The bill would also direct the Secretary of the Treasury in consultation with the Secretary of Labor to issue rules or other guidance and a model notice within 120 days after the date of enactment. The new provision would be effective 60 days after the adoption of the rules or other guidance including the model notice.
Requirement of Notice of “Transaction Restriction Periods”
New section 4980H of the Code generally would impose a tax of $100 per individual for failure of a plan administrator to provide at least 21 days’ advance notice of any “transition restriction period” to affected participants, alternate payees and beneficiaries of qualified plans, 403(a) annuities, 403(b)s, and 457(b) plans that base their accrued benefits on actual or hypothetical participant direction. The bill would define the term “transaction restriction period” as a temporary or indefinite period of at least three consecutive business days during which the rights of one or more individuals to direct investments, or to obtain loans or distributions, are substantially reduced (other than by reason of the application of securities laws). In addition, the bill would provide that any significant restrictions upon employees’ rights to direct investments out of employer securities for at least three consecutive business days would cause their rights to be treated as substantially reduced. The bill would direct the Secretary of the Treasury to prescribe regulations providing other circumstances under which individuals’ rights are substantially reduced.
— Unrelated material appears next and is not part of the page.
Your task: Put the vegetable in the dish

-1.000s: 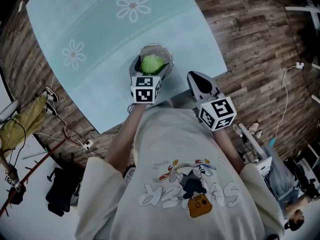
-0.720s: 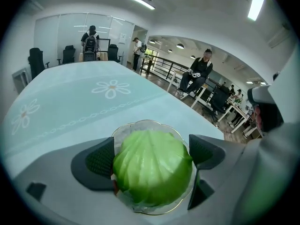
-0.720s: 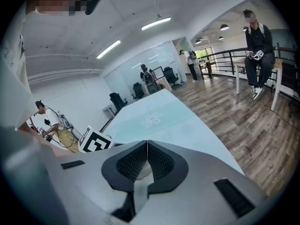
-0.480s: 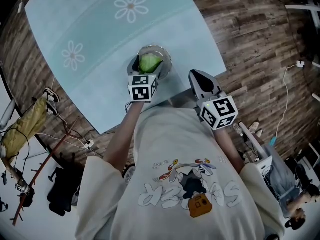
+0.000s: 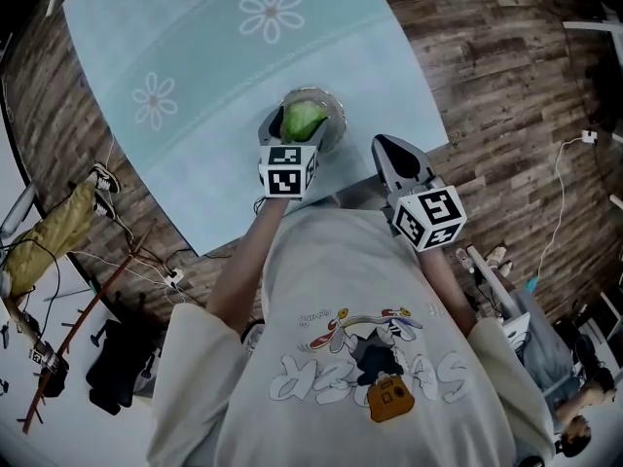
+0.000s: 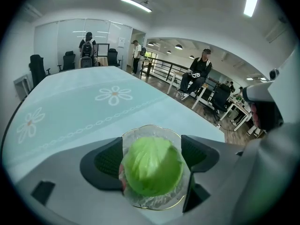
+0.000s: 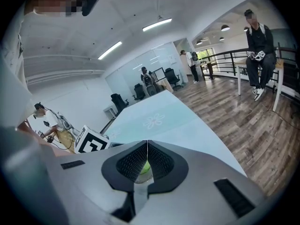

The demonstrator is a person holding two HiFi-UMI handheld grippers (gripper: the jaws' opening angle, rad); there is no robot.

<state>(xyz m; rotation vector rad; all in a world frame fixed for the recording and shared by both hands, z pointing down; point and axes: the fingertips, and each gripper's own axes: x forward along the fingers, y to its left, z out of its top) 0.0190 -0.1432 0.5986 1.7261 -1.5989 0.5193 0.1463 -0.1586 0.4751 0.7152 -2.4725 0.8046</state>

The required notice would (1) be written in a manner calculated to be understood by the average plan participant; and (2) provide sufficient information (as determined in accordance with rules or other guidance adopted by the Secretary of the Treasury) to allow affected individuals to understand the timing and effect of the transaction restriction period. In the case of the reduction of rights to direct investments out of employer securities, the Secretary would be directed to consult with the Secretary of Labor and to issue guidance within 60 days after the date of enactment. Special rules would apply to the disposition of substantially all of the stock of a subsidiary or all of the assets of a trade or business and to unforeseeable events. The new provision would become effective 60 days after the adoption of the guidance with respect to restrictions relating to employer securities.
New Code section 401(a)(35) would add to the plan qualification rules diversification rights for participants in defined contribution plans that hold employer securities that are readily tradable on an established securities market. Under the bill:
- elective deferrals invested in employer securities could be directed to other investment options;
- matching contributions invested in employer securities could be directed to other investment options after the participant had three years of service; and
- other types of employer contributions (non-elective contributions) invested in employer securities could be directed to other investment options after the participant had five years of service.
Although the provision would be effective for plan years beginning after December 31, 2002, the diversification rules would be phased in over a five-year period in order to avoid adverse effects on stock prices.
Tax Treatment of “Qualified Retirement Planning Services”
Section 5 of the bill would amend section 132(m) of the Code, which defines “qualified retirement planning services,” to provide that employees could choose to pay for the cost of retirement planning services on a pre-tax basis. Highly compensated employees would be permitted to make use of the provision only if the choice were available on substantially the same terms to each member of the group of employees normally provided education and information regarding the employer’s plan.